#### WHAT TO WORK ON:
From the entries below, gather each line containing the word "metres".

#### RECORDS SUPPLIED:
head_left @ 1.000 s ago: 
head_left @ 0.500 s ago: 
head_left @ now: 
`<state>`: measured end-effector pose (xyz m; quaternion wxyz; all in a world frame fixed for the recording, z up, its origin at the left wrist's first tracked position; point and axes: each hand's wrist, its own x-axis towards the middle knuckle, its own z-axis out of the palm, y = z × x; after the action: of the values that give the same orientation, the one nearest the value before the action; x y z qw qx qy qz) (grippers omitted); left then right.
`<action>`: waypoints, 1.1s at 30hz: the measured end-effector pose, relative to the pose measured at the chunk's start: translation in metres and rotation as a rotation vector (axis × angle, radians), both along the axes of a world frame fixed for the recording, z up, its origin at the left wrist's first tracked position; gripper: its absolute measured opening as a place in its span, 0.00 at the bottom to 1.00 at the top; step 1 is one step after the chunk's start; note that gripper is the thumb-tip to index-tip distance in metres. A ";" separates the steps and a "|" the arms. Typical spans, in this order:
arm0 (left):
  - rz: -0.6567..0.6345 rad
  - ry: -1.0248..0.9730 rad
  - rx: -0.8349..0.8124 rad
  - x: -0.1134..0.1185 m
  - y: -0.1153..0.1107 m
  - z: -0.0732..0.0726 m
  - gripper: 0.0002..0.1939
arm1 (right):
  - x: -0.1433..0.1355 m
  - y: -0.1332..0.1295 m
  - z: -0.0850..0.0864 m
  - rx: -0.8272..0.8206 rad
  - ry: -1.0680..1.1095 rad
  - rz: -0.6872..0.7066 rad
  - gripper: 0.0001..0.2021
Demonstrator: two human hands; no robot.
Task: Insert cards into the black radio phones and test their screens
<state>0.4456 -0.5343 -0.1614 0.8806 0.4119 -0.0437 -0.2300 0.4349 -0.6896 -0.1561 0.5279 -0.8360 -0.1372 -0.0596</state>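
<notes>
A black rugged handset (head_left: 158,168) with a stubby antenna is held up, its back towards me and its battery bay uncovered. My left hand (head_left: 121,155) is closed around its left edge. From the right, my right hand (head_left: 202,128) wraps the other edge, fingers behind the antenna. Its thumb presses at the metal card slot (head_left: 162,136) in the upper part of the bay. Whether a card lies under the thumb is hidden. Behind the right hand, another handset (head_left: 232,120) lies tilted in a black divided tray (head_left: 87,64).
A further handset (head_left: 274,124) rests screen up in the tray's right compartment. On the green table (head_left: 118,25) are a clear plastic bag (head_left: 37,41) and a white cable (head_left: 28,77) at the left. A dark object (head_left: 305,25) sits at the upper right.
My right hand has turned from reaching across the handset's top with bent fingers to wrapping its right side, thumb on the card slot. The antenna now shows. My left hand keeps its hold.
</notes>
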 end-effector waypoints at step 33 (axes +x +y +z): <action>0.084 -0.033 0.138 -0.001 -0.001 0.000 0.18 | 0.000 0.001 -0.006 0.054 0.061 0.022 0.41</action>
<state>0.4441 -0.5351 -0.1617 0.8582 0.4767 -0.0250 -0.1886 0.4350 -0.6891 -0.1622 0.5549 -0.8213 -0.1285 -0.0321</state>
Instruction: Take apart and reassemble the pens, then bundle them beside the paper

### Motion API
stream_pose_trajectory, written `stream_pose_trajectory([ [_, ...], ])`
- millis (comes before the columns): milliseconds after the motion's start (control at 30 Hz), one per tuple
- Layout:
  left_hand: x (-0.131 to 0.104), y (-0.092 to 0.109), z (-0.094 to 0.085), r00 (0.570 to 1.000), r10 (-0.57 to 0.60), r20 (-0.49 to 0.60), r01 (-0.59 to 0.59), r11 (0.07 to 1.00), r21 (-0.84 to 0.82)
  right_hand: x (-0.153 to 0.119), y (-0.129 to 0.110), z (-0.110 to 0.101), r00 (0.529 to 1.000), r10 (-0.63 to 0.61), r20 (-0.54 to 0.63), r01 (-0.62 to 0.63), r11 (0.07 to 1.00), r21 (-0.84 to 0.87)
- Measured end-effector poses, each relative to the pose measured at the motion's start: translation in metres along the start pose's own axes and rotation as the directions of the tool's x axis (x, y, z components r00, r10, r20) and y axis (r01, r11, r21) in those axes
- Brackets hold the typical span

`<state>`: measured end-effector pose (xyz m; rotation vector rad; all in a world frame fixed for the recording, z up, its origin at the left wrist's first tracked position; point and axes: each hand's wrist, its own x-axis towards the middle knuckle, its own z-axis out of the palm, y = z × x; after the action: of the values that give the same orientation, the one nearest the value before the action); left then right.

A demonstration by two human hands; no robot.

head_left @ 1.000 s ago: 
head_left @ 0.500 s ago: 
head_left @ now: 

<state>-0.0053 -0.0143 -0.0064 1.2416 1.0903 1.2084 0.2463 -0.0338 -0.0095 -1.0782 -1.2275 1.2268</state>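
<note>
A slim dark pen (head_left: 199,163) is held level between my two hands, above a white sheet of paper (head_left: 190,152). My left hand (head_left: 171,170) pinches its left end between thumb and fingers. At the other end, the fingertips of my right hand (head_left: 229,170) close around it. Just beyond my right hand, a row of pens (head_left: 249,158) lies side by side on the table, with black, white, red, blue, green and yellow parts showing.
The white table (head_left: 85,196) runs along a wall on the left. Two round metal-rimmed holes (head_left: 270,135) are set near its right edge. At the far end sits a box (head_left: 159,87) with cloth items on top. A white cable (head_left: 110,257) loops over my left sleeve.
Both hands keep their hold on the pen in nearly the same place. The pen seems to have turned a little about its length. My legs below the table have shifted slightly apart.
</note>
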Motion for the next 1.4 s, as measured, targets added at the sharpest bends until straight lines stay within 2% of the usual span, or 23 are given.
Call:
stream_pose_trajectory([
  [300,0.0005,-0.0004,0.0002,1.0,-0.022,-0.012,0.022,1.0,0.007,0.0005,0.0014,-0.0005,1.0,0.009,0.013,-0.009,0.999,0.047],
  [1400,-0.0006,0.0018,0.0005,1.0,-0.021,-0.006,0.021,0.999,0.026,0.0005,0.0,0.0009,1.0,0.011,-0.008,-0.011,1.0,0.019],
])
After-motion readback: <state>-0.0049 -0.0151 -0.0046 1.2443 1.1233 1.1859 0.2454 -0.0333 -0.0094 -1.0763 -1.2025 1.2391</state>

#### RESULT OF THIS EXERCISE:
`<action>`: waypoints, 1.1s at 30hz: the measured end-effector pose, relative to the pose measured at the chunk's start: translation in metres and rotation as a rotation vector (axis × angle, radians), both along the axes of a world frame fixed for the recording, z up, its origin at the left wrist's first tracked position; gripper: its absolute measured opening as a place in its span, 0.00 at the bottom to 1.00 at the top; step 1 is one step after the chunk's start; note that gripper is the thumb-tip to index-tip distance in metres. A ";" separates the steps and a "|" the arms. Typical spans, in this order:
- Measured end-effector poses, each relative to the pose measured at the motion's start: translation in metres along the start pose's own axes and rotation as the directions of the tool's x axis (x, y, z components r00, r10, r20) and y axis (r01, r11, r21) in those axes

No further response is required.